Le había dicho mil veces que no le


gustaban las bromas, que las bromas para ella eran una forma de la mentira y el fraude. Santiago
trató de defenderse de una forma estúpida: le recordó que la Broma infinita era uno de sus libros
favoritos. Pero ella se enojó más, no podía creer que su novio fuera tan imbécil y generar
conexiones tan absurdas: ¿Si te gusta un libro llamado la Broma infinita, es porque te gustan las
bromas? ¿Qué clase de silogismo es ese?

—Estúpido, estúpido. Además, nunca entendiste ese libro. Nunca.
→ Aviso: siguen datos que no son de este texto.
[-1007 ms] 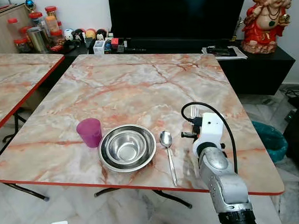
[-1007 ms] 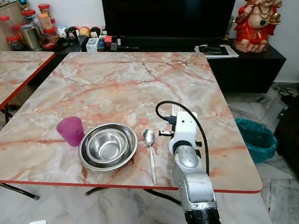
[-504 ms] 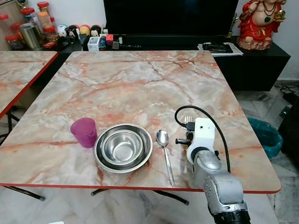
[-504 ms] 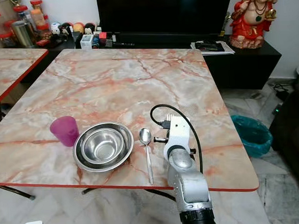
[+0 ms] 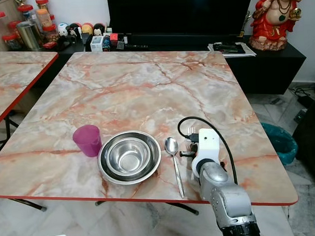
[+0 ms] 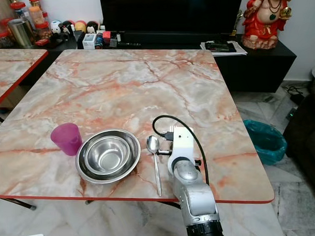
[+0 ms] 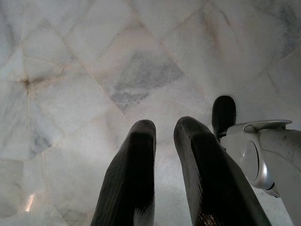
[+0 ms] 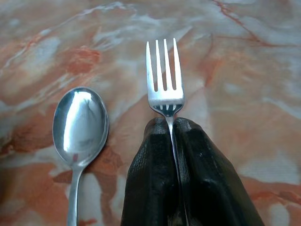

Santiago lo único que hizo fue ignorarla y sentarse nuevamente a escribir. Lo de siempre:
desconectarse, evadir el conflicto. Era un zorro en esto de las discusiones, porque toda la vida —
desde la infancia hasta la adultez— había tenido novias que le gritaban. Nathalia hasta le pegaba
al imbécil. En Grecia, casi lo mata y solo por un capricho. Ah, cómo pudo pensar que la felicidad
iba a estar al lado de semejante inservible, que iba a pasar una vida entera con él. A estas alturas,
prefería que cayera un asteroide a través de un aro de fuego y arrasara con todo.